Polarization test of gravitational waves from compact binary coalescences

TL;DR

This paper investigates the ability of current and future gravitational wave detector networks to distinguish between different polarization modes of gravitational waves from binary coalescences, which can reveal the underlying theory of gravity.

Contribution

It systematically analyzes the separability of gravitational wave polarization modes in binary coalescence signals using multiple detectors, considering binary parameters and network configurations.

Findings

Three polarization modes are partially separable with three detectors.

Four detectors improve polarization mode separation and can distinguish all four modes.

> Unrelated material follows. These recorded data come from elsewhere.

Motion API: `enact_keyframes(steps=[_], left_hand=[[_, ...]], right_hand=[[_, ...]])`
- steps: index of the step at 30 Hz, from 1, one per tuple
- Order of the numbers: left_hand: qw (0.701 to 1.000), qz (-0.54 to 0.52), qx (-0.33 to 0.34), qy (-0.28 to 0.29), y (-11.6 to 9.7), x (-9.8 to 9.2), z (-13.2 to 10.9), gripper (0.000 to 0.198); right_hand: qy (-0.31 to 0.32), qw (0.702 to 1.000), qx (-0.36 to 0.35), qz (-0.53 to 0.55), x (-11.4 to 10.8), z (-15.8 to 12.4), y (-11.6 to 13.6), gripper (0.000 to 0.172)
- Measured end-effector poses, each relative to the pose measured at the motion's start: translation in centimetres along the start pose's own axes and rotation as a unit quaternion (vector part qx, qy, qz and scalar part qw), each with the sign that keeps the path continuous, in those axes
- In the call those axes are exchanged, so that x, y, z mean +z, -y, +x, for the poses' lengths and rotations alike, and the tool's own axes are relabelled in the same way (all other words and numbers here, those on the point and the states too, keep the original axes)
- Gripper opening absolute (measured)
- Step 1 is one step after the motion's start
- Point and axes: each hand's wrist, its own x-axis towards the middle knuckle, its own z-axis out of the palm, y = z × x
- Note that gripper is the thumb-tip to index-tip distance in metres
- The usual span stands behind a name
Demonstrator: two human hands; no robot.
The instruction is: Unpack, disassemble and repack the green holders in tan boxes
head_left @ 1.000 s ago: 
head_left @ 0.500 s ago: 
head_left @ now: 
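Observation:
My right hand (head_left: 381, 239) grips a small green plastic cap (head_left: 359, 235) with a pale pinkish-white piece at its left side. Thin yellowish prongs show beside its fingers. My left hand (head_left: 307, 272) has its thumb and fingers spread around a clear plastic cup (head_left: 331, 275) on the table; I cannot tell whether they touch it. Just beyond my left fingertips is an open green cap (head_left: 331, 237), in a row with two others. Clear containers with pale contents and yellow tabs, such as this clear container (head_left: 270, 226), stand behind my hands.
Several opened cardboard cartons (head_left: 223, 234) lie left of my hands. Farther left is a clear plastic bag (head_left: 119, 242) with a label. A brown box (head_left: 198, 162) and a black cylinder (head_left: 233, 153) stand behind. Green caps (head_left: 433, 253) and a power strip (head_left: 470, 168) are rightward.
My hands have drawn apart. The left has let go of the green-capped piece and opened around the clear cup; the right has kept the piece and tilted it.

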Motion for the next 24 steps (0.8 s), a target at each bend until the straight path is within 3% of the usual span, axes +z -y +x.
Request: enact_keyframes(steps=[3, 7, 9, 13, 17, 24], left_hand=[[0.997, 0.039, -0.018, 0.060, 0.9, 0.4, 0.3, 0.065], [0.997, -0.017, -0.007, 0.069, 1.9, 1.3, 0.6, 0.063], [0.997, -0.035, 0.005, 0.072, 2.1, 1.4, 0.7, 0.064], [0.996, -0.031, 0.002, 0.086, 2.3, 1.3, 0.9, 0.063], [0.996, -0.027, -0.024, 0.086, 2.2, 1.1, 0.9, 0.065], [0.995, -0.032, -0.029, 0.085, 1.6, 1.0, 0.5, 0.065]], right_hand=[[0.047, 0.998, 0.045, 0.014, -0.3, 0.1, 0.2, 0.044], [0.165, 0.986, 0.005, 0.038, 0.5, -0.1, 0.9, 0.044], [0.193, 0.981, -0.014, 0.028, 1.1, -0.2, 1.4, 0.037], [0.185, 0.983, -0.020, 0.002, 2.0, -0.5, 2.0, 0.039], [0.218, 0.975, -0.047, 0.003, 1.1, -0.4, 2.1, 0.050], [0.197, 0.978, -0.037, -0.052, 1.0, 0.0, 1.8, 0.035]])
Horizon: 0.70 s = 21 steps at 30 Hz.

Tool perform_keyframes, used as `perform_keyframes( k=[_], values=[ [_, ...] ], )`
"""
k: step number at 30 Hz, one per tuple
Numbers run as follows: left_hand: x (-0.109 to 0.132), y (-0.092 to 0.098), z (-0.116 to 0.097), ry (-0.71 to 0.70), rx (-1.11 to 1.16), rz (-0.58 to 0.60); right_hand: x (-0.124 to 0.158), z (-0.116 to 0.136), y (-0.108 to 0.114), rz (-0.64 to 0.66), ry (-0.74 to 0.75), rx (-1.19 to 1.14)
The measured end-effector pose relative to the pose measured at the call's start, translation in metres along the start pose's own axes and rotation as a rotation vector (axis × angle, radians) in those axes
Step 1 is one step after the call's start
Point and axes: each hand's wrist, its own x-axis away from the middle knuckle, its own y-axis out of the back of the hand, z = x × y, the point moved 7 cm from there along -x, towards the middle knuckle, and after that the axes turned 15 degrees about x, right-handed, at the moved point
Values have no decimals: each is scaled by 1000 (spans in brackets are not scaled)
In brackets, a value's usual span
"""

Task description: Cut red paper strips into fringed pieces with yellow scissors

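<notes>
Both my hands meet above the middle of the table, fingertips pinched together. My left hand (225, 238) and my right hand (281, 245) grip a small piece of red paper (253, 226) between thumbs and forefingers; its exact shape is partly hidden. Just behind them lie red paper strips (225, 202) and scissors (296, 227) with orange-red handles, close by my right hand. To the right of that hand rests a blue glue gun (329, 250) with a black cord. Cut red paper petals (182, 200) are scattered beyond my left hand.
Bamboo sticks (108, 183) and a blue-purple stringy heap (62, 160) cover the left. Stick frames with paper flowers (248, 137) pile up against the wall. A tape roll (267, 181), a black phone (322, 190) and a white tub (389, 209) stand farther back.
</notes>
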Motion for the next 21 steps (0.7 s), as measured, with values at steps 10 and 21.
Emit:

Detection sensitivity and signal duration affect polarization mode distinguishability.

Abstract

Gravitational waves have only two polarization modes in General Relativity. However, there are six possible modes of polarization in metric theory of gravity in general. The tests of gravitational waves polarization can be tools for pursuing the nature of space-time structure. The observations of gravitational waves with a world-wide network of interferometric detectors such as Advanced LIGO, Advanced Virgo and KAGRA will make it possible to obtain the information of gravitational wave polarization from detector signals. We study the separability of the polarization modes for the inspiral gravitational waves from the compact binary coalescences systematically. Unlike other waveforms such as burst, the binary parameters need to be properly considered. We show that the three polarization modes of the gravitational waves would be separable with the global network of three detectors to some extent, depending on signal-to-noise ratio and the duration of the signal. We also show that with four detectors the three polarization modes would be more easily distinguished by breaking a degeneracy of the polarization modes and even the four polarization modes would be separable.